> _Work order_
Beginning with the first line, transcribe the entries below exactly through the line containing "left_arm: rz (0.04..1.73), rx", inclusive.

[Start of Attachment]

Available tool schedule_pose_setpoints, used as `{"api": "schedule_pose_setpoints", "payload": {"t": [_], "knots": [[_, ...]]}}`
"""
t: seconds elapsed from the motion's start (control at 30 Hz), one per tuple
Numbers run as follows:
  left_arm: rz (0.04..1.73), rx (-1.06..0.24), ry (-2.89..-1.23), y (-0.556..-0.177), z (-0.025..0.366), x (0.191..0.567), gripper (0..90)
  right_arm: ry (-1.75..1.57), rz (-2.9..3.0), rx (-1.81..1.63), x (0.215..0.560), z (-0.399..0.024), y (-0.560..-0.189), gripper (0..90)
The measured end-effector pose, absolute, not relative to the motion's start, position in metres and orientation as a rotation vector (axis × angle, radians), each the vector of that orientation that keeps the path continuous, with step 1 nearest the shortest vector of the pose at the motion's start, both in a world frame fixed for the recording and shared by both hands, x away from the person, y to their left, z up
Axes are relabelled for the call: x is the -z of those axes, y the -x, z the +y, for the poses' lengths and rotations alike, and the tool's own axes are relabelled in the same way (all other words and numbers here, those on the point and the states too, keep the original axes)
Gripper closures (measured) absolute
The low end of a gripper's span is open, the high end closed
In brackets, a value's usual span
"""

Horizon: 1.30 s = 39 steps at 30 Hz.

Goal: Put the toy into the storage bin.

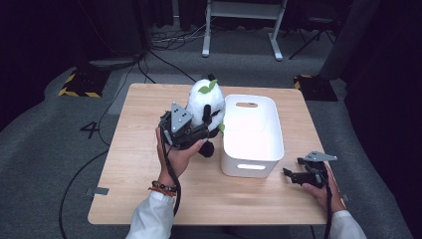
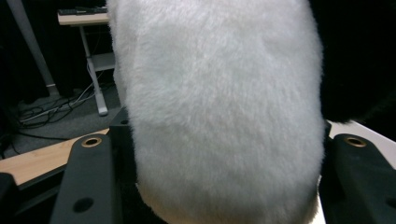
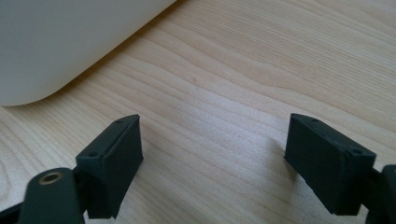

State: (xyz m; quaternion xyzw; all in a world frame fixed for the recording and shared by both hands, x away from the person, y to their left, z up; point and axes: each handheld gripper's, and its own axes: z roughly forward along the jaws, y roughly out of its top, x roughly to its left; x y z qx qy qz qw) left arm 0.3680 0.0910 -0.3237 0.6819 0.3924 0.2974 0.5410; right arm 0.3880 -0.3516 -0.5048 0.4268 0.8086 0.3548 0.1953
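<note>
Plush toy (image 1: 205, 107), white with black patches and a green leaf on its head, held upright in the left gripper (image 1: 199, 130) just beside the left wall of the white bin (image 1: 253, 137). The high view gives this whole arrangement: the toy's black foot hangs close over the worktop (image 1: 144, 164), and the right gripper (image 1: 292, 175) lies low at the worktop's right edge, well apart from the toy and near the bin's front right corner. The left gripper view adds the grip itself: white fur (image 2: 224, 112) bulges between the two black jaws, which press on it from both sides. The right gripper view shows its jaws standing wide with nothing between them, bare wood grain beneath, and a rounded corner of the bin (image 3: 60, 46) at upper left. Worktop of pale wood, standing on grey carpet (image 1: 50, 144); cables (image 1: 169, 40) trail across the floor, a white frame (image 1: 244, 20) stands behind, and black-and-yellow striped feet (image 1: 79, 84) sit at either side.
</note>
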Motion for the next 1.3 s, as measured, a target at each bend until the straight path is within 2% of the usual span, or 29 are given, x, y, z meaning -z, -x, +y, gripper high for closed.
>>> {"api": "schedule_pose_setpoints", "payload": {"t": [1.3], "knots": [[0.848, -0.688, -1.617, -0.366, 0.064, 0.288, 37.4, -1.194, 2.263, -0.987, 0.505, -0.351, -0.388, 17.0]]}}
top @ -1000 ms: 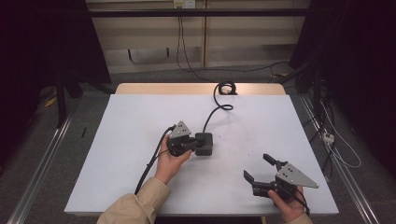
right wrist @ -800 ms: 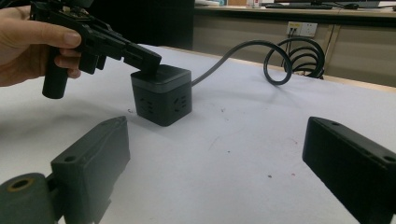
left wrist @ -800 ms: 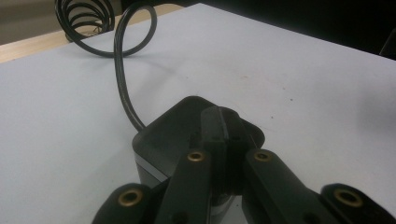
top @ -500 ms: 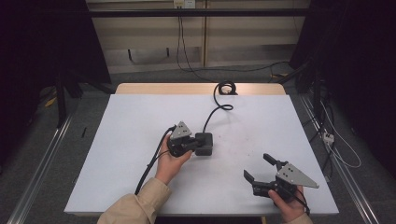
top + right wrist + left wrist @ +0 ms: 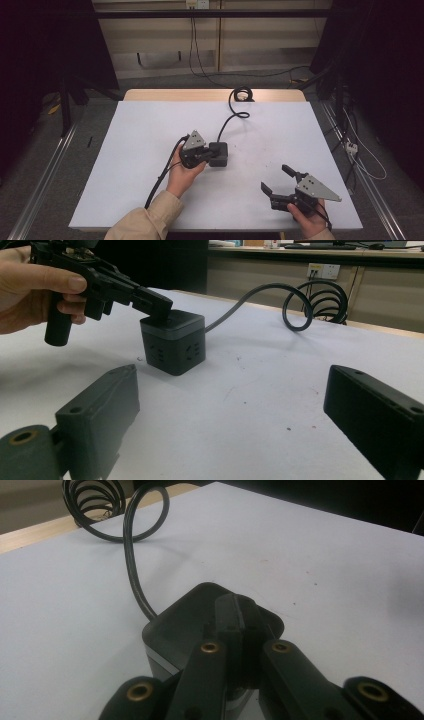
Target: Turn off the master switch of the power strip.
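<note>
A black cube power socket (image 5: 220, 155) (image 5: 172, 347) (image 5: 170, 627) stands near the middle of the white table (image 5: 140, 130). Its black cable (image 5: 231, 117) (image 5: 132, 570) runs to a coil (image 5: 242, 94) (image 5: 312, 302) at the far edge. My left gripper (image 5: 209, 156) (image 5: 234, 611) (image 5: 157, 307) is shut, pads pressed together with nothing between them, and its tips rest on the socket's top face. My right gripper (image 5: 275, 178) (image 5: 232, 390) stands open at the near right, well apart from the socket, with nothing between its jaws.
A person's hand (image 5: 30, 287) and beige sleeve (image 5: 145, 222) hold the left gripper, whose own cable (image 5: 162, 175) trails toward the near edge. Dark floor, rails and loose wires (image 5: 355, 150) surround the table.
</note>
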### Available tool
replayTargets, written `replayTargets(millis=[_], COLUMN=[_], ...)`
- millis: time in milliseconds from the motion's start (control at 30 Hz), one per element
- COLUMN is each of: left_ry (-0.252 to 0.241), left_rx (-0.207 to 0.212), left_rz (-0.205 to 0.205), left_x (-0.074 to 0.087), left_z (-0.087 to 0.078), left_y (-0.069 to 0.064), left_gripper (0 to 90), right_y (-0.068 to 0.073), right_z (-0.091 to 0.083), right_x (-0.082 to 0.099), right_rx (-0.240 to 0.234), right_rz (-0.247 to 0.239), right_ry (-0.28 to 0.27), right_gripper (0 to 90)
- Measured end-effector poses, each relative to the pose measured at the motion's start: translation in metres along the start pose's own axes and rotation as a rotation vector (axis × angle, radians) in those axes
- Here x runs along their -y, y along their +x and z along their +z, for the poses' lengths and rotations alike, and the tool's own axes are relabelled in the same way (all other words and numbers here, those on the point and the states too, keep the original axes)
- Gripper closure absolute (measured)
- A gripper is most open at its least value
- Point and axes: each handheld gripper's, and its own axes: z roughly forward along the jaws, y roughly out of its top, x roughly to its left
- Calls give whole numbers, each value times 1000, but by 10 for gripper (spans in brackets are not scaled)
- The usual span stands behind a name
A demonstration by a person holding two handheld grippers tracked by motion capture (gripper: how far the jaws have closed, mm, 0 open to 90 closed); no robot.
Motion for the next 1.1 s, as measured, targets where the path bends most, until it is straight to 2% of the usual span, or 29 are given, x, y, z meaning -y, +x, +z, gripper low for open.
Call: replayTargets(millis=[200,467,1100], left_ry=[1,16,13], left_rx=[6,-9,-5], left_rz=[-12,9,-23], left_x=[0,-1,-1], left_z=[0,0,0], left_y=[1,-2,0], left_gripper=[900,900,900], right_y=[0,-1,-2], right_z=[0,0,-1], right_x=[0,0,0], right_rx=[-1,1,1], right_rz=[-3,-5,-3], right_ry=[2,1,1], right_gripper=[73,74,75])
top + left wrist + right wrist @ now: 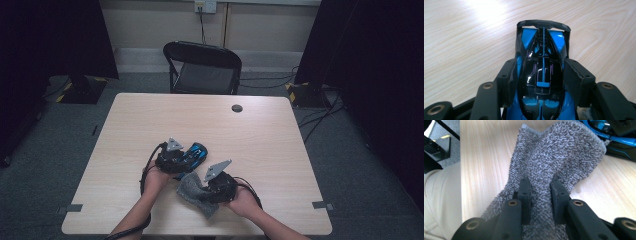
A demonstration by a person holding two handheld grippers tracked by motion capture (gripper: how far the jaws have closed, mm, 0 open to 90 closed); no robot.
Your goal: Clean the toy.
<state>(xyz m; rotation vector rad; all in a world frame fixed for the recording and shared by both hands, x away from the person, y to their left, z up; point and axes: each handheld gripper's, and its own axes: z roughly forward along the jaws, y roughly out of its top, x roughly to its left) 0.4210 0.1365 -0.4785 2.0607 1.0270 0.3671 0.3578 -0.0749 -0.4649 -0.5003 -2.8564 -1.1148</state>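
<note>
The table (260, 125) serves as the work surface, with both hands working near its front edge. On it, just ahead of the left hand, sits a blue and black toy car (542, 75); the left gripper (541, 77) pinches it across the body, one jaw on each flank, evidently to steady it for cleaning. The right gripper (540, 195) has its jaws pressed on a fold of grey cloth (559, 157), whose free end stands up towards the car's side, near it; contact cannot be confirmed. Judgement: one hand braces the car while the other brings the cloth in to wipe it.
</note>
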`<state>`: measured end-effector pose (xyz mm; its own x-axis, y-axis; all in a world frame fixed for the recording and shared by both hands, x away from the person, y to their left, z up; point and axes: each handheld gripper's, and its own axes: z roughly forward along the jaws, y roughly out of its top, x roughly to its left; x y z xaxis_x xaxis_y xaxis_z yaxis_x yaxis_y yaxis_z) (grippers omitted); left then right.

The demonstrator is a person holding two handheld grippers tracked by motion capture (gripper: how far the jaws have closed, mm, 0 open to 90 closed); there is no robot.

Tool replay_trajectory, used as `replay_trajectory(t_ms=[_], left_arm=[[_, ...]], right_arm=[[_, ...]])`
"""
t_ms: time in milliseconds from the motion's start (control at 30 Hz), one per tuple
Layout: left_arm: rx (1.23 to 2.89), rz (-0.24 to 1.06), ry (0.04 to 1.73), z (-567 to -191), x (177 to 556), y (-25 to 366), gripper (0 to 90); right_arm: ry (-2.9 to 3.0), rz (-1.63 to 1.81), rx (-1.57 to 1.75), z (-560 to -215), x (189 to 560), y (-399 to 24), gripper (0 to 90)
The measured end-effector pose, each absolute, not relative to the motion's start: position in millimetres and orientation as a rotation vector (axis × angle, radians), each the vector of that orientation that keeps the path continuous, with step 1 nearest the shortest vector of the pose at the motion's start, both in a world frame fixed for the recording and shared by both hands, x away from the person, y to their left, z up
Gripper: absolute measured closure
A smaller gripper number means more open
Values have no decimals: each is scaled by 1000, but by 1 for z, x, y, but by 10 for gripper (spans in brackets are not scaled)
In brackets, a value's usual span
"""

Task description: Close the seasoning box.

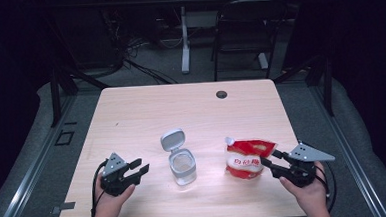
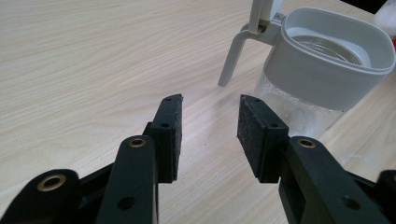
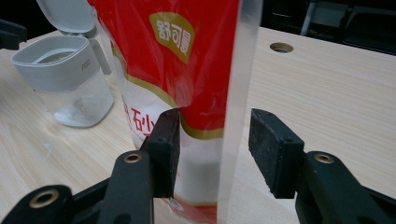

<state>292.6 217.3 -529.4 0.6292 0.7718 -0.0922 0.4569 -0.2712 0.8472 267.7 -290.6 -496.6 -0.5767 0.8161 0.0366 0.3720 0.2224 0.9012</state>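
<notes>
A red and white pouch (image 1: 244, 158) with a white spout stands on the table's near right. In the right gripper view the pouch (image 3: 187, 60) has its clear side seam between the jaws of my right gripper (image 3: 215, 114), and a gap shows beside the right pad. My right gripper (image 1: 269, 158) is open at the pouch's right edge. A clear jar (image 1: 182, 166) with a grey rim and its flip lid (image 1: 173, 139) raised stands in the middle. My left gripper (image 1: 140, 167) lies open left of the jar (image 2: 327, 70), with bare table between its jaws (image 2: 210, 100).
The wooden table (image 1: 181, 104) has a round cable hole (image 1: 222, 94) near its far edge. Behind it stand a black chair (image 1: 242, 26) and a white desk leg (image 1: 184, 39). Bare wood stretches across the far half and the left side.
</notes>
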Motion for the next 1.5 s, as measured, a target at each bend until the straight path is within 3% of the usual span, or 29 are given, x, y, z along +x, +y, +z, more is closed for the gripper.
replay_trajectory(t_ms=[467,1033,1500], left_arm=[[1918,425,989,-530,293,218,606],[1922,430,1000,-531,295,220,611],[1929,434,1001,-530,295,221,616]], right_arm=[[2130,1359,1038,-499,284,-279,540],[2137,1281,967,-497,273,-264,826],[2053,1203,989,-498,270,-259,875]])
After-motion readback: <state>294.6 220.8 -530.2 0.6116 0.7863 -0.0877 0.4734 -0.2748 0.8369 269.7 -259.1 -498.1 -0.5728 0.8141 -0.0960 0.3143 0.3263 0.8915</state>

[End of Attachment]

> _Solution to the exercise_
Available tool schedule_pose_setpoints, used as `{"api": "schedule_pose_setpoints", "payload": {"t": [_], "knots": [[_, ...]]}}`
"""
t: seconds elapsed from the motion's start (control at 30 Hz), one per tuple
Numbers run as follows:
  left_arm: rz (0.04..1.73), rx (-1.06..0.24), ry (-2.89..-1.23), y (-0.556..-0.177), z (-0.025..0.366), x (0.191..0.567), gripper (0..90)

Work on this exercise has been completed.